On August 18, 2023, Menzel released Drama Queen, a dance-themed pop album, via BMG Showcase. The album was developed during the COVID-19 pandemic. She collaborated with singer-songwriters such as Jake Shears, Nile Rodgers, and more. Singles from the album included, "Move", "Dramatic", and Beast. She intended this album as a love letter to her friends in the LGBTQ+ community and to inspire people to release their inner drama queen. As promotion for the album, Menzel performed a set of concerts with a group of backup dancers at various Pride events across North America and London. In the summer of 2024, she embarked on her 20-city Take Me Or Leave Me Tour across North America. Menzel emphasized to artist and musician Amadour for Los Angeles Magazine, "My job is to be an ally to promote allyship, fight for inclusive representation in the media, and influence policy regarding attacks on the community and the vitriol thrown in our direction. When I say us, I mean my friends and myself."

=== Film and television career ===

==== Early screen appearances (2001–2010) ====
Menzel's feature film debut was the 2001 romantic comedy Kissing Jessica Stein in which she had a minor role as a bridesmaid, followed by an uncredited appearance as Linda in the dark comedy Just a Kiss (2002). While starring in Wicked, she appeared in the coming-of-age dramedy The Tollbooth (2004), playing main character Sarabeth's (Marla Sokoloff) pregnant sister, Raquel Cohen-Flaxman.

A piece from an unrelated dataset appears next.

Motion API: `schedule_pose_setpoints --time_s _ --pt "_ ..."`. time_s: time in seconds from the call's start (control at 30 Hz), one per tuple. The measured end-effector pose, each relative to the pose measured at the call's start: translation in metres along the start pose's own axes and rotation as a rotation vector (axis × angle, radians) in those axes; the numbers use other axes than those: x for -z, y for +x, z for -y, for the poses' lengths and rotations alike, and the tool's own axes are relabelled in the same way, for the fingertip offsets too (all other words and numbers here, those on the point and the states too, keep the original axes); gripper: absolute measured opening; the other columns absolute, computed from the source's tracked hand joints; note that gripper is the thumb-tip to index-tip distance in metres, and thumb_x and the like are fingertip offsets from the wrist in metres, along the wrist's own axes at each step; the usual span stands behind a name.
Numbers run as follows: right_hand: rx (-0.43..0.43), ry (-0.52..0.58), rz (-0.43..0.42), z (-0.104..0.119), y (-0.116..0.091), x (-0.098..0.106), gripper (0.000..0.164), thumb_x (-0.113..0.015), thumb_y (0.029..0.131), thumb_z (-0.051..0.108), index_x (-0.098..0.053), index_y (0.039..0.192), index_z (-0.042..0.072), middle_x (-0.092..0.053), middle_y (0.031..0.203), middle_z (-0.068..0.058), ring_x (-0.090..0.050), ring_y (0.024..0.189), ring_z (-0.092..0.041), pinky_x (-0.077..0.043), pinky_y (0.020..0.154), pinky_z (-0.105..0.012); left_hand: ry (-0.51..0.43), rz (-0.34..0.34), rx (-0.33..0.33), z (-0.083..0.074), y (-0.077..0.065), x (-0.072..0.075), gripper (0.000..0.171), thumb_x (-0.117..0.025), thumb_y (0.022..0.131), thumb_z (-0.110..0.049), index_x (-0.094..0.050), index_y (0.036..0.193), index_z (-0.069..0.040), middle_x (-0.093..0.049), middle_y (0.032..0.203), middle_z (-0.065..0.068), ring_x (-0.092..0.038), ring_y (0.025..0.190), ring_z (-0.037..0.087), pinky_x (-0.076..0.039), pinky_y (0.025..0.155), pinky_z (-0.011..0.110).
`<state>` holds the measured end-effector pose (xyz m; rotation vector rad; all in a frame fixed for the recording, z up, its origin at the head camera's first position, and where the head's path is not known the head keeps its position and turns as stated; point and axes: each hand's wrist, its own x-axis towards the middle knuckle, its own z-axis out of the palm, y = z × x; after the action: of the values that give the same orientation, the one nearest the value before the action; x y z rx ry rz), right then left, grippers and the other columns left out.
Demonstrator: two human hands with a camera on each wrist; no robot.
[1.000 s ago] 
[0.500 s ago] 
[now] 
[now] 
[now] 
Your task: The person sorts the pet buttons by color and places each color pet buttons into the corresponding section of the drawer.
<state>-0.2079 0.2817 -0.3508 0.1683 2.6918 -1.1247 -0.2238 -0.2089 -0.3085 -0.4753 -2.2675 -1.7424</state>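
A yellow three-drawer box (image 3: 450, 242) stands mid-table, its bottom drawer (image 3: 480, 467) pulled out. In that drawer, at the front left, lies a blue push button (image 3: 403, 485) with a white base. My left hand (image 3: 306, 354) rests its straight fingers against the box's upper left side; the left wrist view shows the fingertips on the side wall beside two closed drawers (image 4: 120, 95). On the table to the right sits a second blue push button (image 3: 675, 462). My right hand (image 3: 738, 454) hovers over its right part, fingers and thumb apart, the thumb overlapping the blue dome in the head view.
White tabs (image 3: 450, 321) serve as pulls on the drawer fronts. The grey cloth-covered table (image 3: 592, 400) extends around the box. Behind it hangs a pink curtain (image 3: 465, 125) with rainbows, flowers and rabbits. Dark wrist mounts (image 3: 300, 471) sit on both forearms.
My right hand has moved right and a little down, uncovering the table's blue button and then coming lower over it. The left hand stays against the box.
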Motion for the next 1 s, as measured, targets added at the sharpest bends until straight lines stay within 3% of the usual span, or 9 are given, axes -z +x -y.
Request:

Menzel starred in her first major film venture in 2005 when she reprised the role of Maureen Johnson in the film adaptation of Rent, directed by Chris Columbus. Menzel was one of six original Broadway cast members who returned for the film, including then-husband Taye Diggs. Although rumors of a Rent movie had persisted for several years before it was green-lit, Menzel did not consider herself eligible because she assumed A-list Hollywood actors would be preferred if a film version ever materialized, until Columbus approached her directly. However, Menzel was the musical's only main female cast member not replaced by a younger actress, despite all actors being several years older than their characters by the time the film was released. Menzel felt the film's chemistry benefited from retaining most of the show's original cast. Rent was released to mixed reviews and underperformed at the box office, but Menzel's performance was highlighted by reviewers for Entertainment Weekly and IGN. The following year, Menzel and her castmates were nominated for Best Acting Ensemble at the 11th Critics' Choice Awards.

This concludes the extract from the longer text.